◆ Exercise brief: What lines of the material below include the string "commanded"? Copy all of them.
[[ Supplied information open ]]
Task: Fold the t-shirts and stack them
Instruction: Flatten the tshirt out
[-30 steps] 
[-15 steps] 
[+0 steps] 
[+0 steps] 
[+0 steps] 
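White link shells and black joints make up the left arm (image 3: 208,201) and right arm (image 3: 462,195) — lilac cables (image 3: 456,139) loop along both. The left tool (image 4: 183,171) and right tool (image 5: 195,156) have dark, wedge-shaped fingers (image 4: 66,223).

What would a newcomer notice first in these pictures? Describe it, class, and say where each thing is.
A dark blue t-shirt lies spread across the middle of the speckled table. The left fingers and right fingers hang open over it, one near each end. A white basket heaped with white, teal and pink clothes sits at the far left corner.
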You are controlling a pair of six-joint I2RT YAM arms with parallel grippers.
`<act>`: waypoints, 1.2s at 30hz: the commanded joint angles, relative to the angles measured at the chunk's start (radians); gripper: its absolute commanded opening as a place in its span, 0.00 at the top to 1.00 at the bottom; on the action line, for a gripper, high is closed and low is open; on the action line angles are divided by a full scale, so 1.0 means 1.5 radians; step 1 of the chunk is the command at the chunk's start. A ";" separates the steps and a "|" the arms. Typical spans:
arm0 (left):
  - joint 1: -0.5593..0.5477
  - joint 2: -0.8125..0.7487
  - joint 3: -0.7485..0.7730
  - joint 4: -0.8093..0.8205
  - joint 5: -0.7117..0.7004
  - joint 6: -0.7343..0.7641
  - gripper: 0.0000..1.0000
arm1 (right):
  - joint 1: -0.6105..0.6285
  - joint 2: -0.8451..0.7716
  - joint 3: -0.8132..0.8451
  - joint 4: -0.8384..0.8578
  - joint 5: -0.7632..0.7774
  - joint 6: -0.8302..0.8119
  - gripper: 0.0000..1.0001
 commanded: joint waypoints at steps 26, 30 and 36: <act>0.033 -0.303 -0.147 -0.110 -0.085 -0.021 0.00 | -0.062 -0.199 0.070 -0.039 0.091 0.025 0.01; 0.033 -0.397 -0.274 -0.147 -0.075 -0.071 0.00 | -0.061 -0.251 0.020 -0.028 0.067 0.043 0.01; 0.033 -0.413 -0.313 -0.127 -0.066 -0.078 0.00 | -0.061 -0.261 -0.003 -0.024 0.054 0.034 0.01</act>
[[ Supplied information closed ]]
◆ Final answer:
`<act>`: waypoints, 1.2s at 30hz: the commanded joint angles, relative to the angles measured at the chunk's start (radians); gripper: its absolute commanded opening as a place in its span, 0.00 at the top to 1.00 at the bottom; on the action line, for a gripper, high is closed and low is open; on the action line angles are divided by a full scale, so 1.0 means 1.5 radians; step 1 of the chunk is the command at the chunk's start. A ";" separates the steps and a "|" the arms. Typical spans:
 commanded: joint waypoints at steps 26, 30 and 36: <act>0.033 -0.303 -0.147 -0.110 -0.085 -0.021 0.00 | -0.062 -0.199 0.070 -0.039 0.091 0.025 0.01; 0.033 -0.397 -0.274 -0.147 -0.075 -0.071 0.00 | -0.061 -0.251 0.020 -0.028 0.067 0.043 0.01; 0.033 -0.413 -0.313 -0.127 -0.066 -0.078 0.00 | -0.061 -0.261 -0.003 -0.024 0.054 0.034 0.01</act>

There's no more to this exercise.